Карточку он не принял, из кресла не встал, вообще не пошевелился. Если сейчас он уйдет, то в самом скором времени эта красная комната станет реальностью.
— Но как же мои сны? — с наигранной досадой склочного больного, которому не уделили должного внимания, воскликнул Александр Иванович. — Разве у здоровых людей бывают кошмары?
— Конечно, — с эгоистической беззаботностью сказала Молчанова. — Кошмары время от времени снятся всем, нет в этом ничего особенного.
— Но мои кошмары не просто кошмары, это очень реалистические сны. И потом, есть еще раздвоение личности…
— Никакого раздвоения личности у вас нет! — отрезала Молчанова, нервно поднялась со своего места, подошла к нему совсем близко — он ощутил запах ее духов — и насильно всунула в руки карточку. — Всего наилучшего!
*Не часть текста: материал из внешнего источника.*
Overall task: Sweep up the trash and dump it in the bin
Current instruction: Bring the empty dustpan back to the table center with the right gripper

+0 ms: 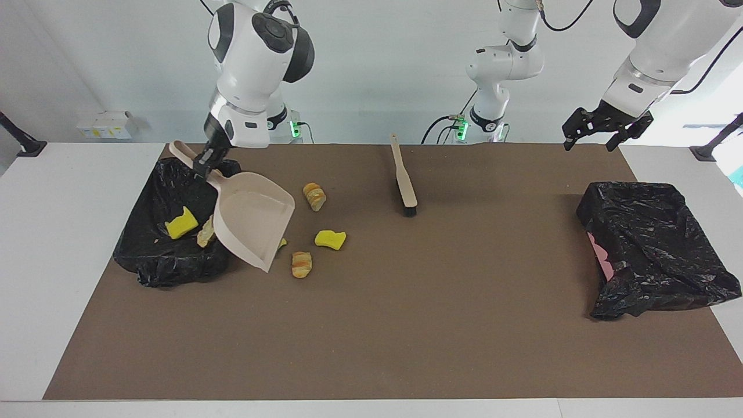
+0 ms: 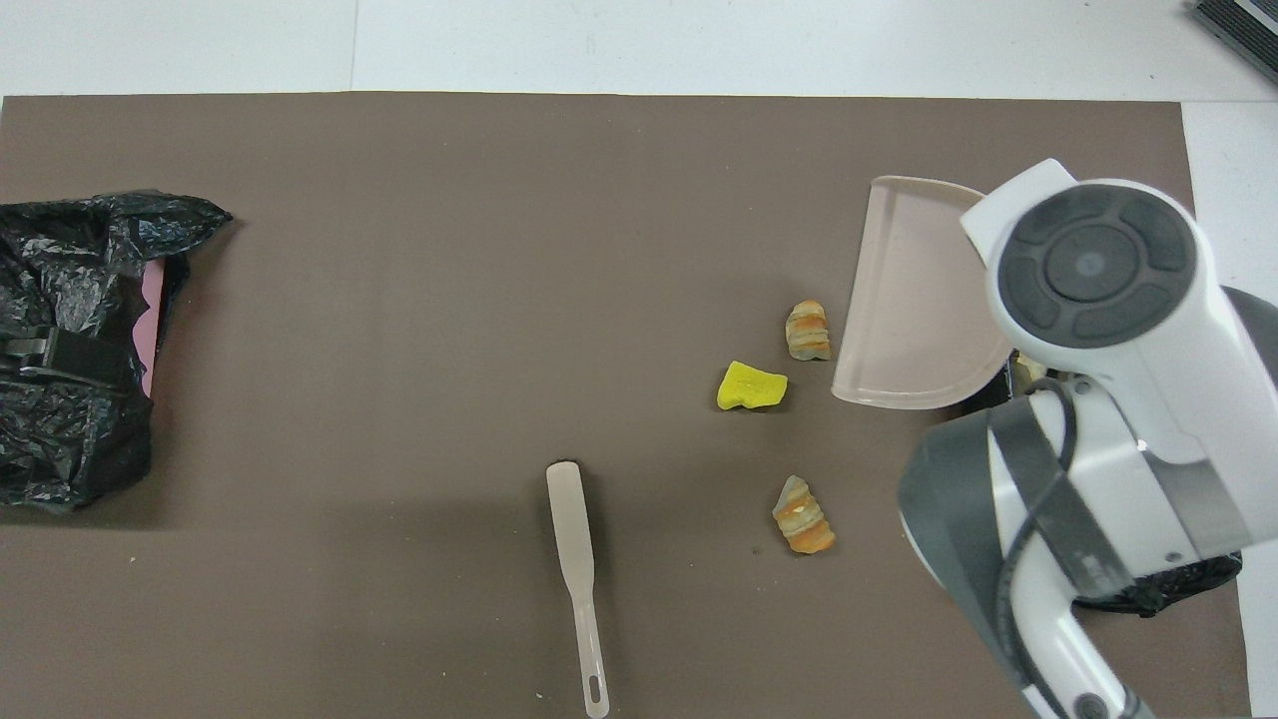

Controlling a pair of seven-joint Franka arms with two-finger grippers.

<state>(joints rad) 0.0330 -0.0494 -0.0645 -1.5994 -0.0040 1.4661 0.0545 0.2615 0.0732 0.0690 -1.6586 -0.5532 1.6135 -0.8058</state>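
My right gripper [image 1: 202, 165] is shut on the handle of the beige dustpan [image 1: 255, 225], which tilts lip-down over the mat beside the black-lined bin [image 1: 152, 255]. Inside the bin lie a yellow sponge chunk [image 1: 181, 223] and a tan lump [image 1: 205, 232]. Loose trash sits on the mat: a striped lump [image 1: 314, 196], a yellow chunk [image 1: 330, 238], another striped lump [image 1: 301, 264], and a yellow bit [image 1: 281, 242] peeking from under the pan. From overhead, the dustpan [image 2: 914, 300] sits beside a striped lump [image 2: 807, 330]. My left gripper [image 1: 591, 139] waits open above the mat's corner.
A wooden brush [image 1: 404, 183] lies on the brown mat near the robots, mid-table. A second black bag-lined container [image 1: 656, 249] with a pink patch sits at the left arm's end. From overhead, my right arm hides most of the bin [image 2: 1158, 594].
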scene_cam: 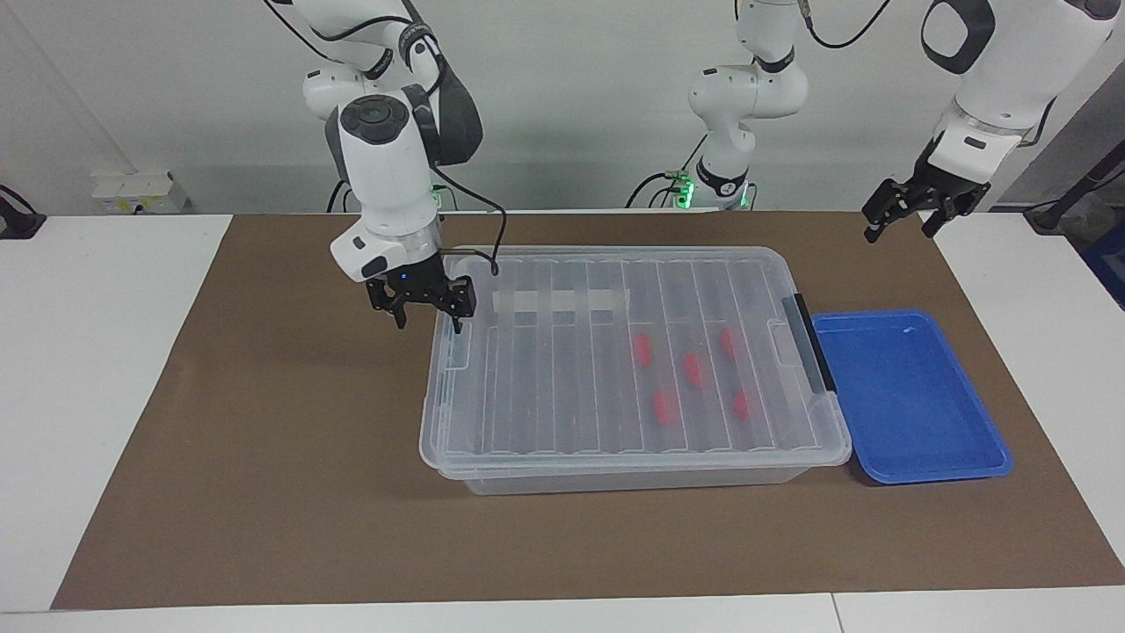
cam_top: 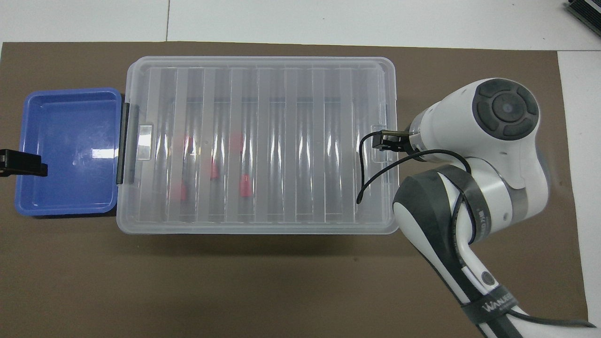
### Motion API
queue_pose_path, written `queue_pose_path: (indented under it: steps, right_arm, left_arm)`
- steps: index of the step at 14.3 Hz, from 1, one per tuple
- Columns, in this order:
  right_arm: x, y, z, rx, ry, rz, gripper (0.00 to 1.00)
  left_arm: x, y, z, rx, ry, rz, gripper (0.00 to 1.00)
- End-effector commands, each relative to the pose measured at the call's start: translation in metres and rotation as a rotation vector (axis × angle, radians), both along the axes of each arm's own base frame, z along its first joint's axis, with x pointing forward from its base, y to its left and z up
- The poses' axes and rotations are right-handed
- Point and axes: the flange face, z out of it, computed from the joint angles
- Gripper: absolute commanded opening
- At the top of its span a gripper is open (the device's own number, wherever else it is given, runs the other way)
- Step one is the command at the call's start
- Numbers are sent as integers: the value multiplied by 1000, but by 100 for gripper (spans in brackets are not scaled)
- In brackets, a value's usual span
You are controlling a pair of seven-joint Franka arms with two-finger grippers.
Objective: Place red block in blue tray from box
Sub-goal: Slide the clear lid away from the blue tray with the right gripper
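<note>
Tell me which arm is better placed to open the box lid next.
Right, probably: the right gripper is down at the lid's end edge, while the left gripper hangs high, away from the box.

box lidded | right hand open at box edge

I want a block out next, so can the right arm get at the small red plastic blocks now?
Probably not yet: the red blocks lie under the closed ribbed lid of the clear plastic box, and the right claw is at its end.

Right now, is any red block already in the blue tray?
No, the blue tray holds nothing; the red blocks all lie inside the closed box.
</note>
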Motion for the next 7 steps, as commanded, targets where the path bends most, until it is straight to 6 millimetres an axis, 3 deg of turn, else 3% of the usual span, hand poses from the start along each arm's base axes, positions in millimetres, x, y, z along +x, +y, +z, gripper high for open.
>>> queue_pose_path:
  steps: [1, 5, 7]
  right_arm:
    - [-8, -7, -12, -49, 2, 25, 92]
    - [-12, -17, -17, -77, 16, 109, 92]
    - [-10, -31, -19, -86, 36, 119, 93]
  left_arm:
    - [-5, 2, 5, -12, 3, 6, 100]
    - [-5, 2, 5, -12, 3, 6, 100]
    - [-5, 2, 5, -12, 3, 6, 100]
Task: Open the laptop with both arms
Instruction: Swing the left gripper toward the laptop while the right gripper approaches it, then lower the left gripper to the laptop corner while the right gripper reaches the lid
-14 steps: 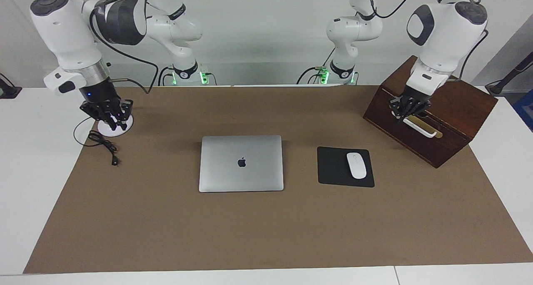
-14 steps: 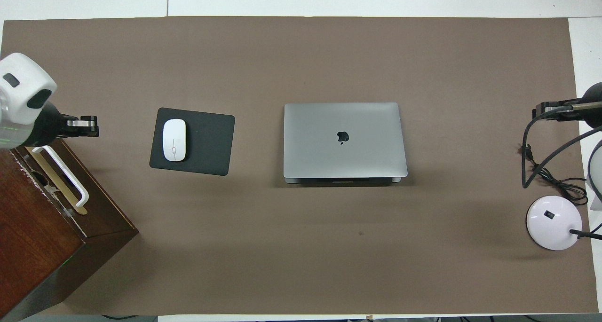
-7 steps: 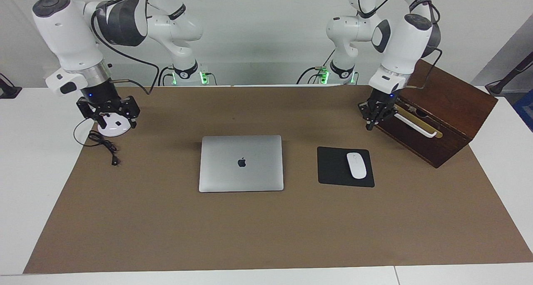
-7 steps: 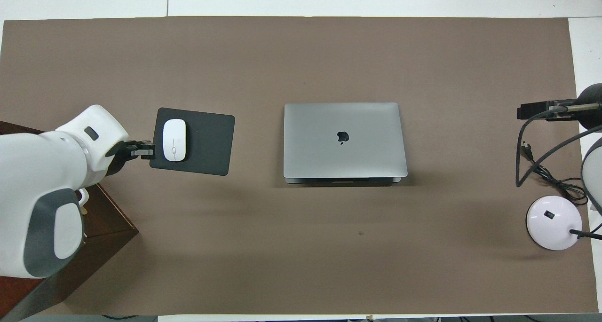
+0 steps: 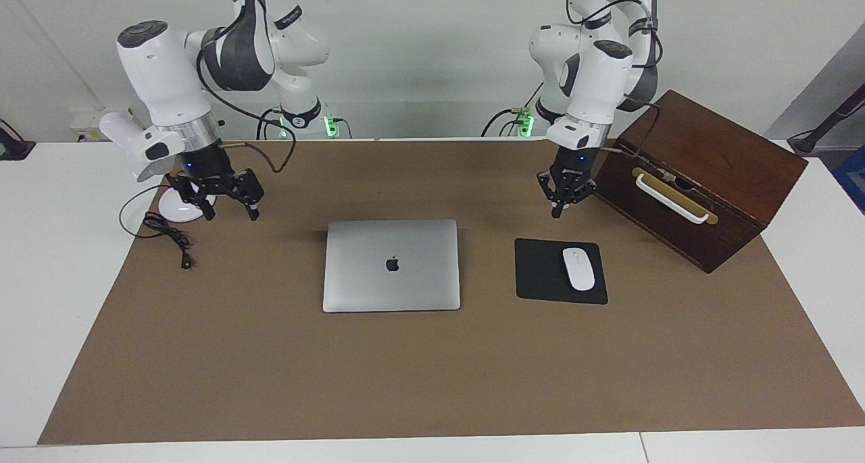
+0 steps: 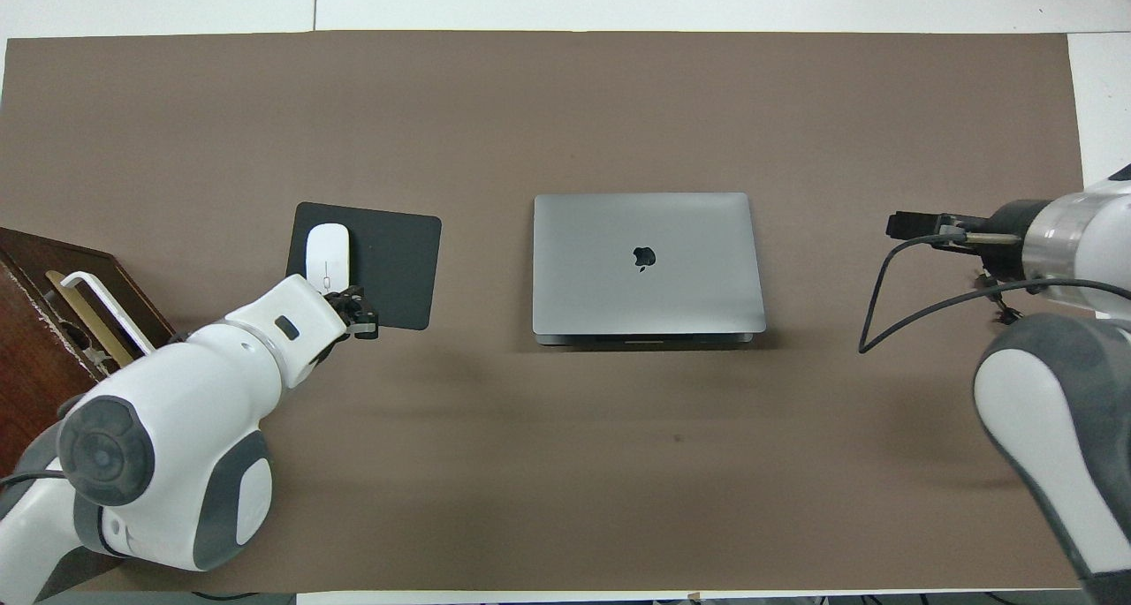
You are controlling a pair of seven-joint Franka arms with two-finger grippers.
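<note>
The laptop [image 5: 391, 265] lies shut and flat in the middle of the brown mat on the worktop [image 5: 40, 247], logo up, with the black mouse pad [image 5: 544, 274] and white mouse [image 5: 578, 268] beside it toward the left arm's end. In the overhead view the lid's opening edge faces six o'clock, toward the robots, where a thin notch shows under the rim. The left gripper [image 5: 565, 203] hangs in the air over the mat, its fingers together, near the robots' edge of the mouse pad and close to the wooden box [image 5: 703, 179]. The right gripper [image 5: 228, 206] is up over the mat toward the right arm's end, by the lamp base [image 5: 182, 209], its fingers spread apart and empty. The laptop looks stiff, smooth metal, fairly light and likely to slide on the mat, so one arm should probably press the base down while the other lifts the lid at its six o'clock edge, gently, since hinge and screen are fragile.
</note>
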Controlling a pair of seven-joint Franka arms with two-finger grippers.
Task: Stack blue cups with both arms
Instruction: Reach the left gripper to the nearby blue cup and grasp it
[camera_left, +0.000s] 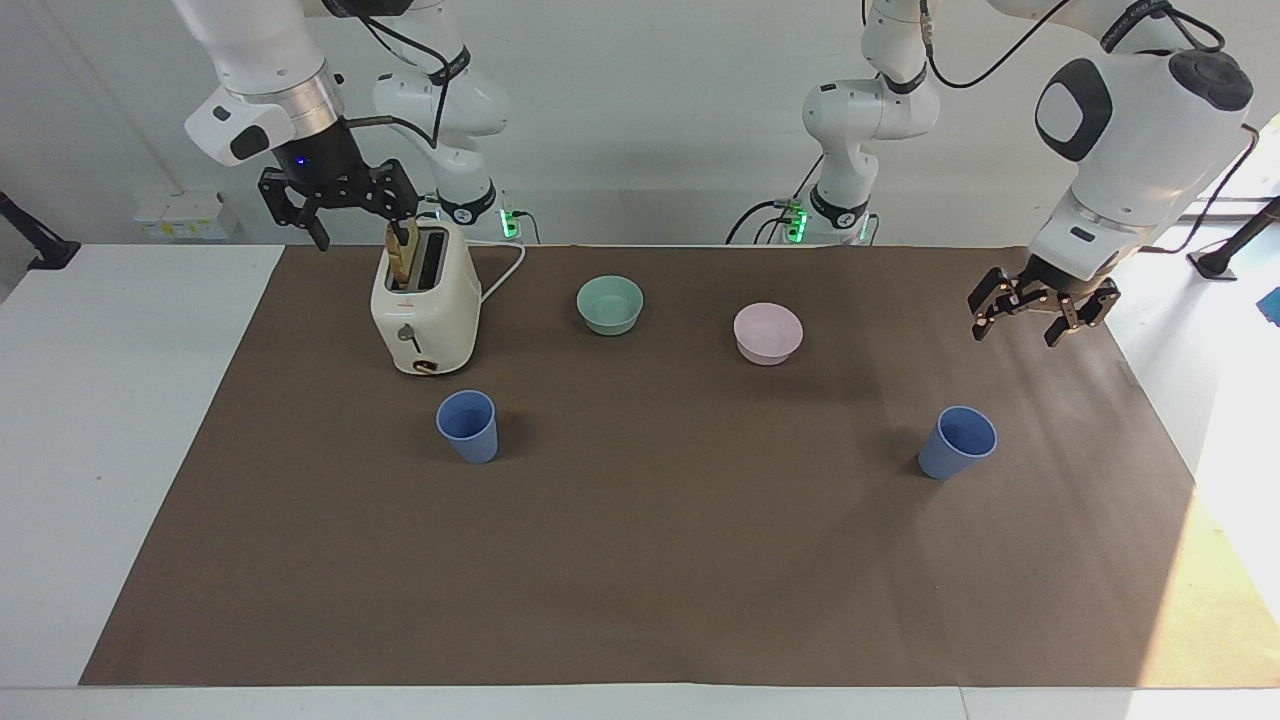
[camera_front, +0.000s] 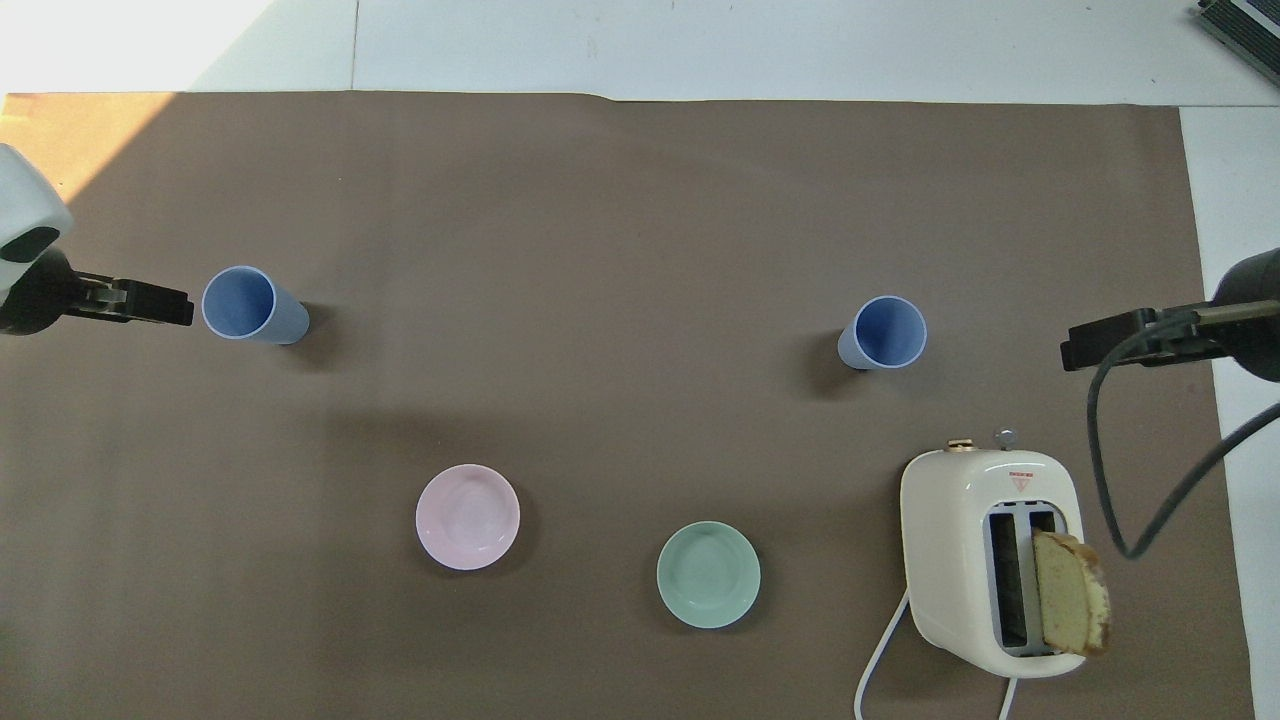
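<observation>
We were right at the start, nothing stacked yet. Biggest thing on the mat (camera_left: 640, 560) was the toaster (camera_left: 425, 310) with a bread slice (camera_left: 402, 255) sticking out, at the right arm's end. The right gripper (camera_left: 335, 205) hung open and empty just above it, waiting. The left gripper (camera_left: 1035, 315), jaws spread and empty, was over the mat near the left cup (camera_left: 957, 441), not touching it. The right cup (camera_left: 467, 425) stood upright just beside the toaster, farther from the robots. We figured each gripper needed to drop and pinch its own cup, then bring them together. The green bowl (camera_left: 610, 304) and pink bowl (camera_left: 768, 332) sat nearer the robots, out of the way; only the toaster looked like a nuisance.
</observation>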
Настаивать дальше было бессмысленно, этот раунд он проиграл.
* * *
Простые, обычные способы завести отношения совершенно не годились. Он не мог ее пригласить в ресторан или в театр, он не мог «случайно» встретиться с ней на улице и даже прийти опять на прием не мог. А не простых, не обычных способов Александр Иванович не знал. Разве что пойти по проторенному пути и написать письмо? Наяву написать, не во сне? Но как узнать ее реальный адрес? Спросить у Дамианоса? Он не скажет. Нанять детектива, чтобы тот узнал адрес доктора Молчановой? Передать письмо через Ивана, своего ученика? Теперь Александр Иванович был уверен, что они не просто однофамильцы, а родственники.
Нет, все это не годится. Здесь требуется что-то принципиально другое. Если реальный Александр напишет реальной Ирине, то она его вряд ли поймет, да и вряд ли ему поможет эта реальная Ирина Молчанова. Спасти его сможет лишь та, другая, зыбкой дымкой проходящая сквозь его сны. Та, другая, в том, другом городе. Там он мог бы случайно встретить ее на улице, пригласить в ресторан… Там бы они полюбили друг друга, и тот мрачный дом, расцветившись нежнейшими красками, стал бы их счастливой обителью. И тогда бы смерть отступила. Но для этого надо наяву попасть в сны, попасть, раствориться в них и остаться навсегда. Как этого достичь, Александр Иванович не знал. В уравнении, в которое выстраивались их отношения, было третье неизвестное. Пока оно не обретет числового значения, решить его невозможно. Это третье неизвестное — тот, кто стоит между ним и Дамианосом, некто первоначальный.
Между тем отношения с Дамианосом становились все напряженней. Его враг явно что-то замышлял. И потому просто ждать, когда проявится третий, первоначальный, Александр Иванович не мог. И предпринимал множество бессмысленных действий, и каждый раз терпел поражение. Он пошел по тому ошибочному пути, который отверг с самого начала.
Прежде всего он позвонил Ирине Молчановой на работу, на следующий же день после своего неудачного визита. Номер телефона выпросил в регистратуре своей районной поликлиники, которая, собственно, и направила его в Институт мозга. Разговор от начала до конца построил неправильно, стал почти грубо требовать полного обследования, жаловался на ухудшение состояния и как иллюстрацию привел не настоящий, а выдуманный сон, утрированно нездоровый, с классическими образами шизоидных видений. Молчанова оборвала на полуслове, не желая выслушивать его неумелый бред, и повесила трубку.